Although understanding of the phase behavior, assembly and dynamics of spherical colloids interacting through isotropic potentials is advanced, comparatively little is known about such properties of anisotropic suspensions. In this dissertation, we experimentally investigate the role of one kind of anisotropy, shape anisometry, on the assembly and dynamics of colloids. By application of the direct visualization methodology of confocal laser scanning microscopy, we discover new features of the behavior of colloidal rods with regards to their dynamics in dilute solution and their assembly under applied fields. These results are applicable to the application of anisometric particles in materials with orientational order, such as colloidal liquid crystals.
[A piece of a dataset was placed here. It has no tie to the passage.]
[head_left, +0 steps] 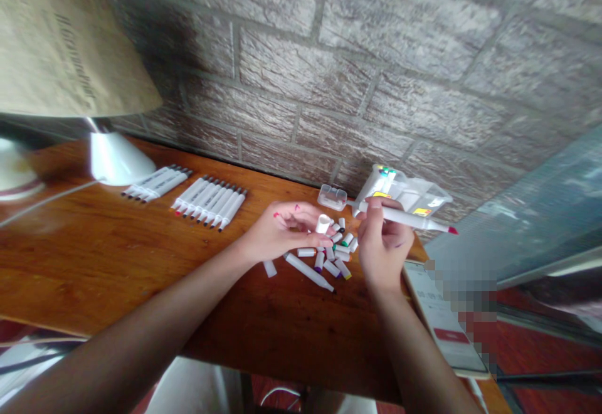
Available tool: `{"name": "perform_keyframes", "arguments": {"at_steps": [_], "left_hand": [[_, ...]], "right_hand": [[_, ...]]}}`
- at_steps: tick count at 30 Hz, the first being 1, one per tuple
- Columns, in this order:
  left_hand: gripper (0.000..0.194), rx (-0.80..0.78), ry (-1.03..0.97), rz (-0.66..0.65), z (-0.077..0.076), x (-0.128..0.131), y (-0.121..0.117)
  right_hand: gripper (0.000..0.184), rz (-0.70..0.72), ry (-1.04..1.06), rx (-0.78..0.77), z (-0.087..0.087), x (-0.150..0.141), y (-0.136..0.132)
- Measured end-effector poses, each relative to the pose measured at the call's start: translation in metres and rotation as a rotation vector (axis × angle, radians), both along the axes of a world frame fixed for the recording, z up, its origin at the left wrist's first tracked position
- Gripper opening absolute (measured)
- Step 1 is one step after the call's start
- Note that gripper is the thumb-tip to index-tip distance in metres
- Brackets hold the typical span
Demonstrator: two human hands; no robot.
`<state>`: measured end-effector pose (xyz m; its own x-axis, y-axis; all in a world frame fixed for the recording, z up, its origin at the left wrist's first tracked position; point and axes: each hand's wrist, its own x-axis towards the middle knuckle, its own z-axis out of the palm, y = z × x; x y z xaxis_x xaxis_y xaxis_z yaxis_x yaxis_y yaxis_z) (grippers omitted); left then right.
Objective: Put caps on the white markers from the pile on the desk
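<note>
Over the left edge of the heap of marker caps (332, 268), the left hand (282, 232) is half curled, thumb and fingers pinching one white cap (322, 224); two red marks show on its skin. Right of the heap, the right hand (385, 244) is closed around one uncapped marker (409, 217), its pinkish-red tip pointing right. The heap holds over ten caps, some overlapping. Just left of it lie one loose marker (308, 271) with a dark tip and one stray cap (269, 268). Farther left are two rows of markers (209, 202), roughly six and eight, their print too small to read. Beyond those, lettering on the lampshade (70, 44) begins "H.G", the rest unclear. Behind the heap stand one small clear box (332, 197) and a clear case (399, 188) bearing two yellow labels, illegible.
</note>
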<state>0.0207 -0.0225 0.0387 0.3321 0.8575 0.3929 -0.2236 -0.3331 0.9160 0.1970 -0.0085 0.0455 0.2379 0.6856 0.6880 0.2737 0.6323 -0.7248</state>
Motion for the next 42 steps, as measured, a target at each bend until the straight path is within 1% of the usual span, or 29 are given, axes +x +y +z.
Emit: {"name": "perform_keyframes", "arguments": {"at_steps": [7, 12, 15, 22, 30, 33, 35, 39, 42], "left_hand": [[0.03, -0.037, -0.015, -0.008, 0.0, -0.001, 0.0], [0.033, -0.08, -0.026, 0.002, -0.001, -0.001, 0.0], [0.032, -0.09, -0.028, -0.001, -0.001, -0.001, 0.0], [0.035, -0.074, -0.004, 0.005, 0.0, -0.001, 0.0], [0.035, -0.057, 0.009, 0.022, 0.003, -0.001, -0.002], [0.038, -0.049, 0.015, 0.032, 0.003, 0.0, -0.001], [0.039, -0.039, 0.012, 0.052, 0.002, 0.001, 0.0], [0.036, -0.017, 0.015, 0.16, 0.0, 0.001, 0.004], [0.038, 0.001, 0.018, 0.238, -0.002, 0.001, 0.006]], "right_hand": [[0.029, 0.006, 0.021, -0.013, 0.001, 0.0, 0.0], [0.027, 0.004, 0.045, -0.037, 0.001, -0.001, 0.0], [0.025, 0.007, 0.03, -0.024, 0.0, 0.0, 0.0], [0.031, 0.002, -0.004, 0.008, 0.0, 0.0, 0.001], [0.029, 0.011, 0.026, -0.011, 0.0, 0.0, 0.001], [0.032, 0.029, 0.075, -0.054, 0.0, 0.0, 0.001], [0.036, 0.044, 0.127, -0.112, 0.001, 0.001, 0.002], [0.045, 0.134, 0.293, -0.271, 0.006, 0.004, 0.009], [0.046, 0.229, 0.417, -0.363, 0.01, 0.006, 0.014]]}}
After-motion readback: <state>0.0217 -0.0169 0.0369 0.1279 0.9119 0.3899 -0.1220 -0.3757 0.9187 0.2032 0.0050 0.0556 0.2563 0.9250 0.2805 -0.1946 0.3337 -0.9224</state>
We developed a direct visualization method to characterize rotational and translational movement of colloidal rods in three dimensions. The method was applied to study the rotational and translational dynamics of dilute rod suspensions. The Brownian motion of rods in the solution was characterized by measuring the probability distributions of displacements for translation and rotation in addition to mean diffusivities. Experimental values were found to be in good agreement with theoretical predictions and errors in the method were fully characterized.

The assembly of colloidal rods was achieved by application of an applied gravitational field of variable strength in a refractive index matched solvent. The quality of the orientational ordering was quantified by direct measurement of the order parameter. Although very different effects of the applied field strength were found for rods of high and low aspect ratio, all the measurements were found to be consistent with a primary mechanism for orientational ordering based on the local volume fraction of the sediment relative to the equilibrium isotropic to nematic transition. A role of the rod glass transition in the effect of the applied field on the sediment volume fraction was also inferred from the measurements. The effect of attractive pair potential interactions due to depletion forces on the assembly of rods during sedimentation (under gravitational field) was investigated. We found that depletion interactions combined with gravitation enhanced the orientational ordering of the sediments at particular, optimum concentrations of non-adsorbing polymer.